Article submitted by Becky Cowin, Knowledge Management Specialist.
Existing knowledge base (KB) content is under review to determine what articles will move to the new instance of ServiceNow in a few months. User engagement data tells us if an article is worth keeping, and this data will drive the decisions leading up to the move. KB users need to take action now to ensure the articles they use are not left behind.
The WashU IT knowledge base works with the methodology of Knowledge-Centered Service (KCS), and one important principle is “Reuse is review.” Every time an article is re-used to successfully resolve or deflect an incident, this is verification that the article is helpful and should maintain its place in the KB. However, this process only works if the user lets us know by citing the article or leaving positive feedback.

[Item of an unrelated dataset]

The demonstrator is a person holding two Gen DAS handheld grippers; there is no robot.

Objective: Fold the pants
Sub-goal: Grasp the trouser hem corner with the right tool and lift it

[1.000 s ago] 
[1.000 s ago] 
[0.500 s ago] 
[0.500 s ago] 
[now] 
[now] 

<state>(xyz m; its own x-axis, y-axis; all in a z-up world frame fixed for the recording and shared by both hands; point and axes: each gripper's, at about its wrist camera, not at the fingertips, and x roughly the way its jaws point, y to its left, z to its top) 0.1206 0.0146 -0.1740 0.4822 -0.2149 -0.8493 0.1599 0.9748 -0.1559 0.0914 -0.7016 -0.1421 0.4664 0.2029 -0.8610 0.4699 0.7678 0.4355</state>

KCS also recommends starting a new instance fresh with an empty KB, but many of our articles have lots of positive feedback and citations, and we do not want to remove content that is helpful. We will not be following this recommendation wholesale, but more than fifty percent of our current KB articles have never had any user engagement beyond being viewed – no citations, no feedback. When we remove unused and duplicate content, we get cleaner search results and it becomes easier for users to find what they need.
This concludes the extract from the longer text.